In the past week alone, an estimated 56,000 Facebook users have passed away. That’s just under 3 million users a year who are leaving behind a plethora of digital mementos — which means that after ten years of Facebook, an estimated 30 million profiles are for deceased users.

Digital memorials are already a thing. Apps like DeadSoci.al, If I Die, and 1000 Memories offer everything from an online grave site to pre-written emails that are sent after you’ve clicked your last.

What would Twitter followers of Philip Seymour Hoffman think if they saw post-mortem tweets in the dead actor’s style?But the recently released LivesOn is a new app that takes digital memorials in a new direction: LivesOn will continue tweeting in your stead after you die. And not just in your stead, but also in your style and tone with content you’d probably have tweeted about. It will be as if you had never died.

LivesOn hopes to be a post-mortem version of What Would I Say?, an app that appeared all over Facebook last year. Like What Would I Say?, LivesOn analyzes the tweets from your living self and then uses algorithms to generate new tweets to match. You’ll be gone but your tweets will go on.
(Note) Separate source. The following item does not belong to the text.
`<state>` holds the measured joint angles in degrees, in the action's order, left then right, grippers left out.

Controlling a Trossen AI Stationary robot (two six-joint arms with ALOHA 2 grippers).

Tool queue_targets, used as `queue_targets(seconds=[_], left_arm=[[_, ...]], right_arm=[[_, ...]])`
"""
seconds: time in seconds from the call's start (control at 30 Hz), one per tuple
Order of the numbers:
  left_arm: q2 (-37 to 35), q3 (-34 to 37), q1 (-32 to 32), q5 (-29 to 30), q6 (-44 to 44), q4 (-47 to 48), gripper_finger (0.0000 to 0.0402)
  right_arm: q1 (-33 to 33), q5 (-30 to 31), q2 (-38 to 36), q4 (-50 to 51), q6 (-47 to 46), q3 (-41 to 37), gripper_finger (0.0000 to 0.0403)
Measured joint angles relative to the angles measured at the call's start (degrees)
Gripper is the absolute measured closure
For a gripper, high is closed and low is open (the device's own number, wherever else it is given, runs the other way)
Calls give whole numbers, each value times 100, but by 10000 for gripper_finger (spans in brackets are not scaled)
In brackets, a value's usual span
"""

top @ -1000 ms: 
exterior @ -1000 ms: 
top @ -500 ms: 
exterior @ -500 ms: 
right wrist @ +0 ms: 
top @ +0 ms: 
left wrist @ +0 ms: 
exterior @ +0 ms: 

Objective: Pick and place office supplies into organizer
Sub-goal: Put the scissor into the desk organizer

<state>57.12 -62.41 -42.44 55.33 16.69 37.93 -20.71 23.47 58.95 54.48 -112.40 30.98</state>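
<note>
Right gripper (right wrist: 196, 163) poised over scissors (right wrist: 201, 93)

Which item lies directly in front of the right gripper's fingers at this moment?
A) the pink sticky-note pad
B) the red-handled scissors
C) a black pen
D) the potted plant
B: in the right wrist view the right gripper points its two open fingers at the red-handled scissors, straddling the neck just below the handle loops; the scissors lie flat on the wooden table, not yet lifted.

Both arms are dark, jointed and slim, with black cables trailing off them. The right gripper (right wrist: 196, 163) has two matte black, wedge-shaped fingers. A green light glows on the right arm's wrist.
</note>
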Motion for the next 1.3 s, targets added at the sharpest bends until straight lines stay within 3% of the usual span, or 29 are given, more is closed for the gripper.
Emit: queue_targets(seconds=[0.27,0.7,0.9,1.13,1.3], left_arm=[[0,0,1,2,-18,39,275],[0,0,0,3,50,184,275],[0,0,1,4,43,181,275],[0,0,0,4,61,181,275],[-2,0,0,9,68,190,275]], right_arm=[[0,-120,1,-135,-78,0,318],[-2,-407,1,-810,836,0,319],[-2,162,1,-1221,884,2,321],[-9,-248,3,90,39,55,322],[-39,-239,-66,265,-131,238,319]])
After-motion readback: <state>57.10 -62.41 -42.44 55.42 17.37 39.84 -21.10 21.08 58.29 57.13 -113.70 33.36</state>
As What Would I Say? users know, the accuracy isn’t all that encouraging. “It will most likely be gobbledygook to begin with,” admitted a LivesOn spokesman. But over time, with user feedback, LivesOn believes that it can refine its algorithms to be surprisingly lifelike.

LivesOn’s aspirations strike some people as being a bit morbid, which is understandable. The computer-generated statuses from What Would I Say? were bizarre mashups of status updates, and they were entertaining for that reason. But what would Twitter followers of Philip Seymour Hoffman think if they saw post-mortem tweets in the dead actor’s style? Who wants to read the simulated tweets of dead people?

But is LivesOn any more haunting than other technologies we currently use?

Immortality

We’ve always kept objects that remind us of those we’ve loved, e.g., photos, mementos, old letters, glasses on a night stand, a recliner by the TV, gardening tools, books. LivesOn is just one more memory device. One more receipt.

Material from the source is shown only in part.